I have the following variables:
import numpy as np
import pandas as pd
import matplotlib.pyplot as plt
from sklearn.model_selection import train_test_split
np.random.seed(0)
n = 15
x = np.linspace(0,10,n) + np.random.randn(n)/5
y = np.sin(x)+x/6 + np.random.randn(n)/10
X_train, X_test, y_train, y_test = train_test_split(x, y, random_state=0)
def part1_scatter():
%matplotlib notebook
plt.figure()
plt.scatter(X_train, y_train, label='training data')

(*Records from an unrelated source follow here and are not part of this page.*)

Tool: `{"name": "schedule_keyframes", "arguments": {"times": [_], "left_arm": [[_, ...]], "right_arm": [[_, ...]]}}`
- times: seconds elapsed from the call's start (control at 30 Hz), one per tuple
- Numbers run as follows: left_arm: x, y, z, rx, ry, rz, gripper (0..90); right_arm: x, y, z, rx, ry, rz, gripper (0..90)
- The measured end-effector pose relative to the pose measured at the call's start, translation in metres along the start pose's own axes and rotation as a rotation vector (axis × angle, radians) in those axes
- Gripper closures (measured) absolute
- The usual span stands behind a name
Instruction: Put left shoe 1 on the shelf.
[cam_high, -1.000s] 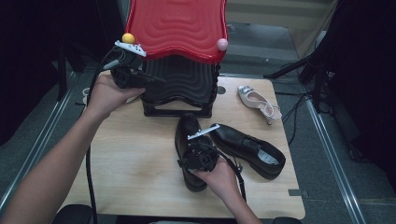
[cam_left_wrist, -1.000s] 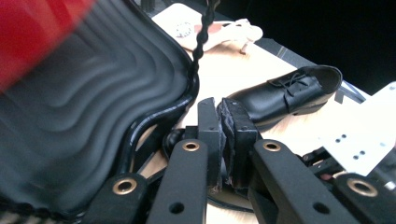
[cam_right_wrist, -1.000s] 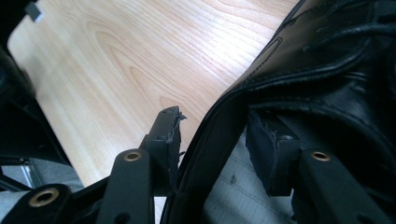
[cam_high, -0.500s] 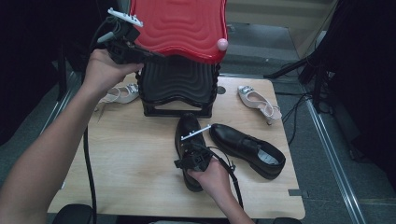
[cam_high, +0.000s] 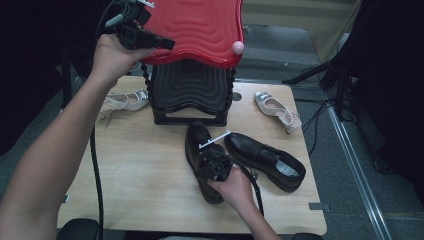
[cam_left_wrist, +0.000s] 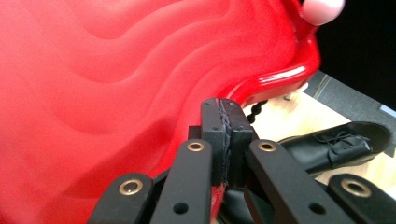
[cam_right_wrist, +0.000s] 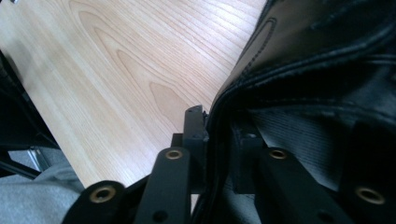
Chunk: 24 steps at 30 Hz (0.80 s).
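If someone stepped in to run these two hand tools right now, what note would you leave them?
Left claw: shut on the edge of the red wavy plastic lid, holding it raised above the black ribbed plastic box.
Right claw: its jaws have just been closing, clamped on the collar of the near black leather lace-up shoe, which lies on the wooden table.
Second black leather shoe lies beside it; two pale strappy sandals lie either side of the box.
Done: lid lifted, shoe gripped.
Left, likely: lift the shoes into the box.
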<state>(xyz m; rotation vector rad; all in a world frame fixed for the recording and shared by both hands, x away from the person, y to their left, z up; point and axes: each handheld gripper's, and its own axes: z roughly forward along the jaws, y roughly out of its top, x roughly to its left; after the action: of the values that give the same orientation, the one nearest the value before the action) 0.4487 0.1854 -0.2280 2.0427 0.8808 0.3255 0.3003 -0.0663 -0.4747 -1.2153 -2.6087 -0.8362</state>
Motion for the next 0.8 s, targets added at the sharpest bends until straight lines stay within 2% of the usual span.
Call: {"name": "schedule_keyframes", "arguments": {"times": [0.17,0.37,0.6,0.63,0.8], "left_arm": [[0.004,0.001,0.006,0.002,0.011,-0.012,89.6],[0.004,-0.001,0.012,0.026,0.017,-0.001,89.6],[0.007,-0.003,0.014,0.021,0.008,-0.027,89.7],[0.007,-0.003,0.014,0.022,0.008,-0.028,89.8],[0.006,-0.003,0.014,0.023,0.009,-0.030,90.0]], "right_arm": [[-0.006,-0.003,-0.013,-0.036,0.005,-0.020,86.3],[-0.020,-0.007,-0.028,-0.079,0.036,0.002,87.1],[-0.031,-0.003,-0.047,-0.129,0.057,0.028,87.1],[-0.032,-0.002,-0.049,-0.132,0.062,0.036,87.1],[-0.029,0.004,-0.057,-0.137,0.059,0.018,87.2]]}}
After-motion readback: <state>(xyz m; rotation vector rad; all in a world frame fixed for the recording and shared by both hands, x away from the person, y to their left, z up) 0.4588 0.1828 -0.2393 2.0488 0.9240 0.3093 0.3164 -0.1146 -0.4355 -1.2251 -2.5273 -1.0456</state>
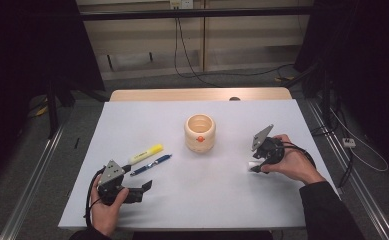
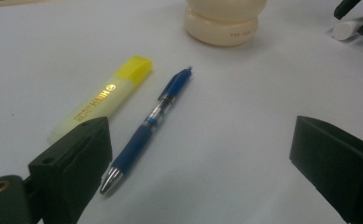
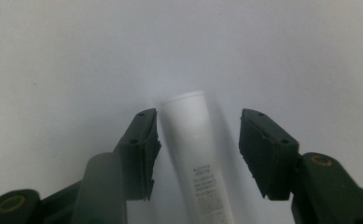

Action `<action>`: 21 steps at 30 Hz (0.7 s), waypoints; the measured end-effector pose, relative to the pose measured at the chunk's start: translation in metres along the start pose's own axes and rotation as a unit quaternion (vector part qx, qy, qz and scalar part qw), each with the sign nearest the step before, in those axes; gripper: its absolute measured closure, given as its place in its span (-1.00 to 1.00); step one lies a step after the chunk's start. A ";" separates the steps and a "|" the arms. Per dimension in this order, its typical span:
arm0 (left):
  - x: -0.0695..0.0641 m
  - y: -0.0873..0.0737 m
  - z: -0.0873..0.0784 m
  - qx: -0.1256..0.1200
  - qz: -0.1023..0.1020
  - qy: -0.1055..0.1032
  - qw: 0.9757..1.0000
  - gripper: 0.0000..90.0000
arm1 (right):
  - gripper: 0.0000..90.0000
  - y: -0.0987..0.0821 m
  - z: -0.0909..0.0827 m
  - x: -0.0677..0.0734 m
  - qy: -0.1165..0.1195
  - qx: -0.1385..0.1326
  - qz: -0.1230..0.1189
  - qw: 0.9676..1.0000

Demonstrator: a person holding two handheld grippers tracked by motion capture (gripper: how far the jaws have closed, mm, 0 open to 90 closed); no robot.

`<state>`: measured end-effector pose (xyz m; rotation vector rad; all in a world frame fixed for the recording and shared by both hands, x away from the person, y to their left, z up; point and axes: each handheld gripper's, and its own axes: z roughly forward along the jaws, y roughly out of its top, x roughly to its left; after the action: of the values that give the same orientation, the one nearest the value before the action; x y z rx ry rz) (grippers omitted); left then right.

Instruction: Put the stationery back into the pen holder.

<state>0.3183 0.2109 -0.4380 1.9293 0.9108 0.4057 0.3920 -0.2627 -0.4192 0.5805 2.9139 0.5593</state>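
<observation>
A white tube [image 3: 191, 135] lies flat on the table between the jaws of my right gripper [image 3: 198, 115]. Its left side sits close against one pad and a gap remains at the other, so the gripper is open around it. From above, the right gripper [image 1: 255, 165] is at the table's right with the tube [image 1: 249, 164] at its tips. My left gripper [image 1: 143, 188] rests open and empty at the front left. In its own view, its jaws [image 2: 198, 158] stand wide apart in front of a blue pen [image 2: 149, 123] and a yellow highlighter [image 2: 102, 98].
A cream ribbed holder [image 1: 200, 132] with an open top stands mid-table. The pen [image 1: 152, 164] and highlighter [image 1: 146, 153] lie side by side left of it. The white tabletop [image 1: 207, 200] ends near the person's forearms. Cables run over the floor behind and to the right.
</observation>
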 end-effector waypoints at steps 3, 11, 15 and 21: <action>0.000 0.000 0.000 0.000 0.000 0.000 1.000 -0.87 | 0.18 0.004 0.004 0.001 0.004 0.019 -0.013 1.000; 0.001 0.000 0.000 0.000 -0.003 -0.002 1.000 -0.87 | 0.34 0.011 0.010 0.002 0.012 0.043 -0.028 0.999; 0.000 0.000 0.000 0.000 -0.002 -0.002 1.000 -0.87 | 0.44 0.012 0.012 0.000 0.018 0.050 -0.040 0.998; 0.000 0.000 0.000 0.002 -0.002 -0.003 1.000 -0.87 | 0.50 0.013 0.012 0.002 0.015 0.056 -0.046 0.997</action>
<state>0.3186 0.2112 -0.4382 1.9303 0.9125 0.3963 0.3966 -0.2468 -0.4257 0.4509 2.9964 0.3986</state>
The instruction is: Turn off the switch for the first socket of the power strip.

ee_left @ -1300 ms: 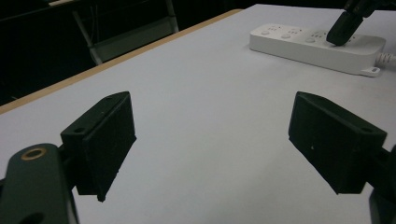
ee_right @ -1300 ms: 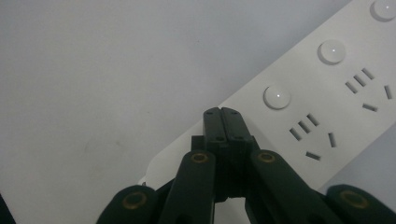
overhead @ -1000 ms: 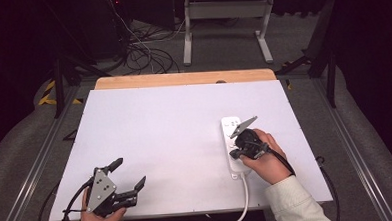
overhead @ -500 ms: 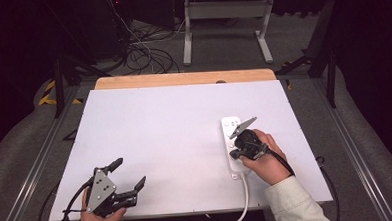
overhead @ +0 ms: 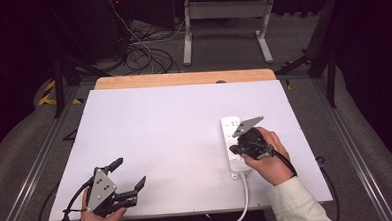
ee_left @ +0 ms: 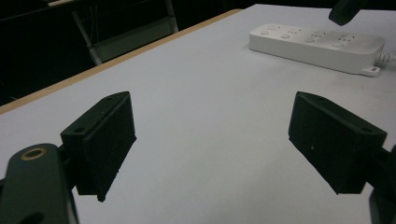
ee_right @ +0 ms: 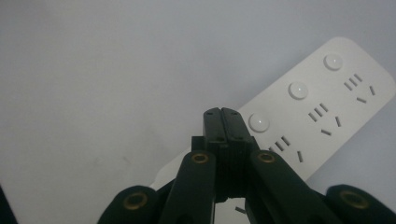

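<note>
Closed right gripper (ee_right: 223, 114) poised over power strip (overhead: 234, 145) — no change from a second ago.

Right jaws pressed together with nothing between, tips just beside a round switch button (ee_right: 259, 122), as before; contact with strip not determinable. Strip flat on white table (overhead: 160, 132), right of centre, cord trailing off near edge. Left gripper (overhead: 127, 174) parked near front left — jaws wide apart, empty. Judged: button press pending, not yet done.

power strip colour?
White power strip, round white buttons; clearest in the right gripper view.
</note>
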The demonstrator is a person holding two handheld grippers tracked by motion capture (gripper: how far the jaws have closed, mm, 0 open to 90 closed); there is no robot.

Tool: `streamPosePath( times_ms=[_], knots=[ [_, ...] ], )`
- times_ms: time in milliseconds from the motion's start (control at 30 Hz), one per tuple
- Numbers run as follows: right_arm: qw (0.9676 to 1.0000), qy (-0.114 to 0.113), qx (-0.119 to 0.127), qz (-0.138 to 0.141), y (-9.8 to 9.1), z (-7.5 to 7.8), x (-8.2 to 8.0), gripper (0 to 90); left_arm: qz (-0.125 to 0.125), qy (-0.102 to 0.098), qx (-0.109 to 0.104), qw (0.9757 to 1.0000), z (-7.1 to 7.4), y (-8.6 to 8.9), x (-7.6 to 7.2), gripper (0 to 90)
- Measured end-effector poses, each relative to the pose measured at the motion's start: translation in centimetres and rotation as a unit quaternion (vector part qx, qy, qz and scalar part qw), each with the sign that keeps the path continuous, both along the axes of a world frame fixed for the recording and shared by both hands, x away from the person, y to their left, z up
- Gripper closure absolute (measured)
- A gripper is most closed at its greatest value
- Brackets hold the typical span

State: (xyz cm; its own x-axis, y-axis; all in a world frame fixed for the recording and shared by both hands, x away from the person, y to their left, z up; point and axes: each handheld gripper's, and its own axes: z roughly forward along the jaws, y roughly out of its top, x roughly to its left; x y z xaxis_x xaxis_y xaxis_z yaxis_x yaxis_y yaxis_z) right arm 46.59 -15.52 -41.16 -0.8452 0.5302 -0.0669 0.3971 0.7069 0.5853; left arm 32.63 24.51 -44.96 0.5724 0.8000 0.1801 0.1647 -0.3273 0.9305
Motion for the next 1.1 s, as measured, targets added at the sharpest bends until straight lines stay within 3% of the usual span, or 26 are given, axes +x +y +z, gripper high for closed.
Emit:
streamPosePath(
  times_ms=[467,800,867,1100],
  knots=[
    [0.9996,-0.013,0.026,0.006,-0.3,0.9,-0.8,90.0,0.001,-0.001,0.001,1.0,0.0,0.0,-0.1,14.9],
    [0.9985,-0.038,0.038,0.01,-0.3,1.8,-1.3,90.0,0.001,-0.002,0.001,1.0,0.0,0.0,0.0,14.9],
    [0.998,-0.044,0.045,0.006,-0.3,1.9,-1.5,77.6,0.001,-0.002,0.001,1.0,0.0,0.0,0.0,14.9],
    [0.9961,-0.067,0.057,0.007,0.2,2.5,-2.0,58.1,0.001,-0.001,0.002,1.0,0.0,0.0,0.0,14.9]
  ],
)
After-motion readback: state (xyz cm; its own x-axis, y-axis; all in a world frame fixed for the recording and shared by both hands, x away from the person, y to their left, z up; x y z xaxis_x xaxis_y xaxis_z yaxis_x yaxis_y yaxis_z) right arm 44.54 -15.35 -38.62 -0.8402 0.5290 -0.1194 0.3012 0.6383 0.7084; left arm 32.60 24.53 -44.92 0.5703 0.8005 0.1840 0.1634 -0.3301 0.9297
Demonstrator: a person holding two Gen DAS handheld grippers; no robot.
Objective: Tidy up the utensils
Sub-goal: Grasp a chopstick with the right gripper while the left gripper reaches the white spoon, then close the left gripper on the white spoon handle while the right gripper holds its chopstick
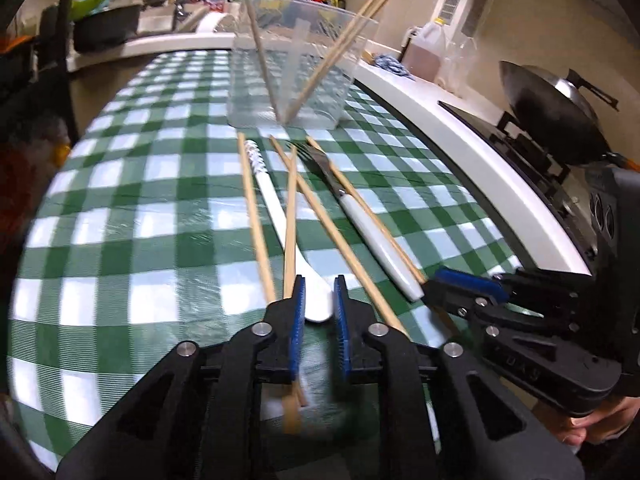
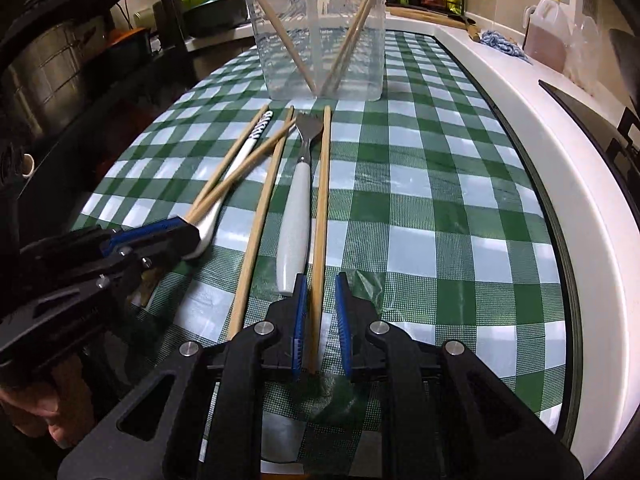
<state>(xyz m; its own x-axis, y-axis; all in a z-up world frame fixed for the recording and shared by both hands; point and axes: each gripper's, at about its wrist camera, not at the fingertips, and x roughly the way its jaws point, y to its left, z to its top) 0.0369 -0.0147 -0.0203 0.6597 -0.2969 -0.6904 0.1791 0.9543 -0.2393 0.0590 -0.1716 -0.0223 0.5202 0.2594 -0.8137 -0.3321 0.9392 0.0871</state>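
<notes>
Right claw (image 2: 322, 312) narrow, straddling chopstick (image 2: 322, 208) running toward 12 o'clock, pads not pressing; left claw (image 1: 319, 312) narrow over white spoon (image 1: 288, 236)

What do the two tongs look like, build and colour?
Both match: left tongs and right tongs have black plastic linkage arms, silver round pivot bolts and blue ribbed pads. Raised lettering on the right tongs' side in the left view is unreadable. No cables or sleeves visible.
</notes>
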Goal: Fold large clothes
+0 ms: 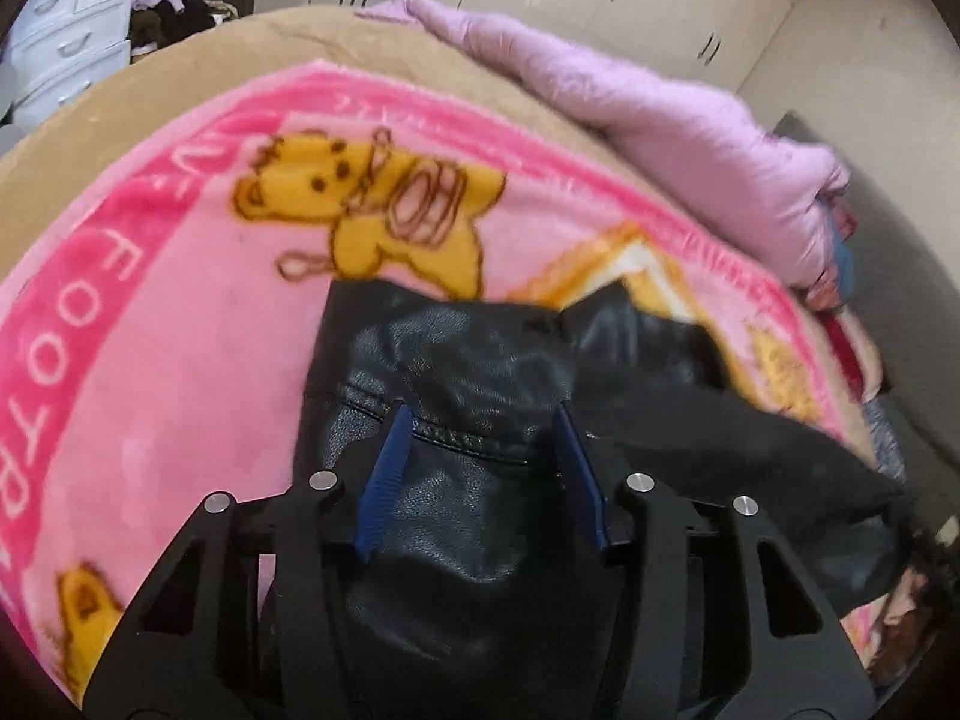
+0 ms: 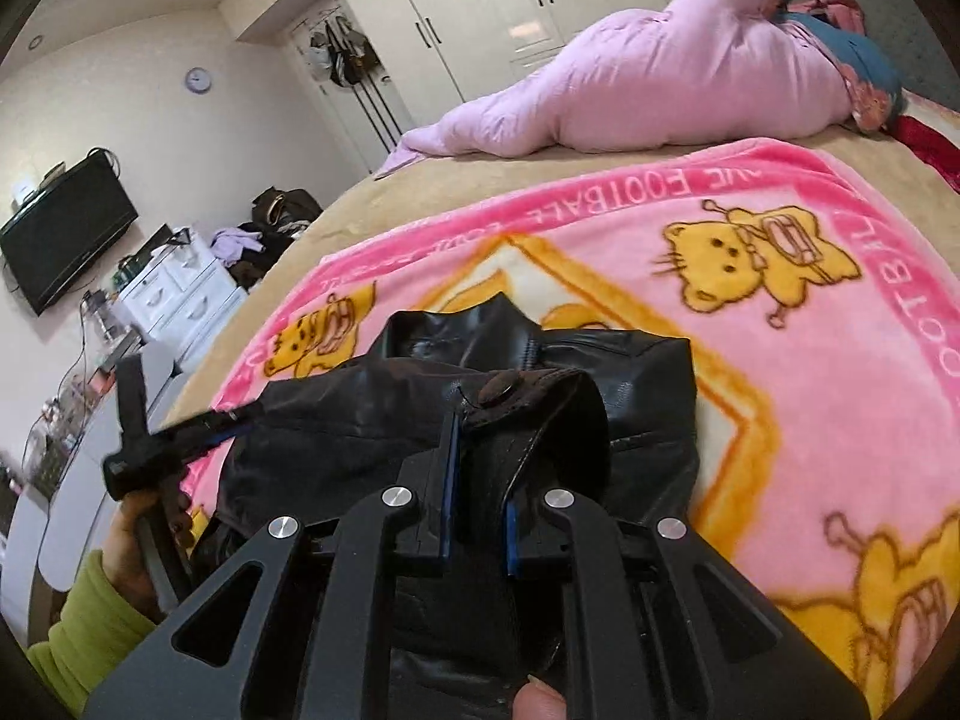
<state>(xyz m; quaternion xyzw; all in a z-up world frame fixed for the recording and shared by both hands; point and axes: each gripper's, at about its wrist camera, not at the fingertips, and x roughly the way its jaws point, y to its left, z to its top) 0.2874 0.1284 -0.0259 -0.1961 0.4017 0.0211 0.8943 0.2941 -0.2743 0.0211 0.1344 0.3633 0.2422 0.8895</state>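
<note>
Black leather jacket (image 1: 456, 372), glossy, creased and stitched at the seams, lay bunched on a pink bear-print blanket (image 1: 180, 312) over the bed (image 2: 456, 180). It probably handled heavy, supple and slick; seams and the snap tab (image 2: 516, 396) offered firm purchase. Right tool (image 2: 480, 480) was clenched on that tab. Left tool (image 1: 480, 426) straddled a seam, half-open, grasp uncertain.

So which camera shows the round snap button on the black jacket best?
The right wrist view. The snap button sits in plain sight on a strap of the black jacket, just past the right gripper. The left wrist view shows the jacket's leather and a stitched seam, but no button.
</note>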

plt.scatter(X_test, y_test, label='test data')
plt.legend(loc=4);
And the following question:
Write a function that fits a polynomial LinearRegression model on the training data X_train for degrees 1, 3, 6, and 9. (Use PolynomialFeatures in sklearn.preprocessing to create the polynomial features and then fit a linear regression model) For each model, find 100 predicted values over the interval x = 0 to 10 (e.g. np.linspace(0,10,100)) and store this in a numpy array. The first row of this array should correspond to the output from the model trained on degree 1, the second row degree 3, the third row degree 6, and the fourth row degree 9.
This is my code, but it don't work out:
def answer_one():
from sklearn.linear_model import LinearRegression
from sklearn.preprocessing import PolynomialFeatures
np.random.seed(0)
n = 15
x = np.linspace(0,10,n) + np.random.randn(n)/5
y = np.sin(x)+x/6 + np.random.randn(n)/10
X_train, X_test, y_train, y_test = train_test_split(x, y, random_state=0)
results = []
pred_data = np.linspace(0,10,100)
degree = [1,3,6,9]
y_train1 = y_train.reshape(-1,1)
for i in degree:
poly = PolynomialFeatures(degree=i)
pred_poly1 = poly.fit_transform(pred_data[:,np.newaxis])
X_F1_poly = poly.fit_transform(X_train[:,np.newaxis])
linreg = LinearRegression().fit(X_F1_poly, y_train1)
pred = linreg.predict(pred_poly1)
results.append(pred)
dataArray = np.array(results).reshape(4, 100)
return dataArray
I receive this error:
line 58 for i
in degree: ^ IndentationError: unexpected
indent
Could you tell me where the problem is?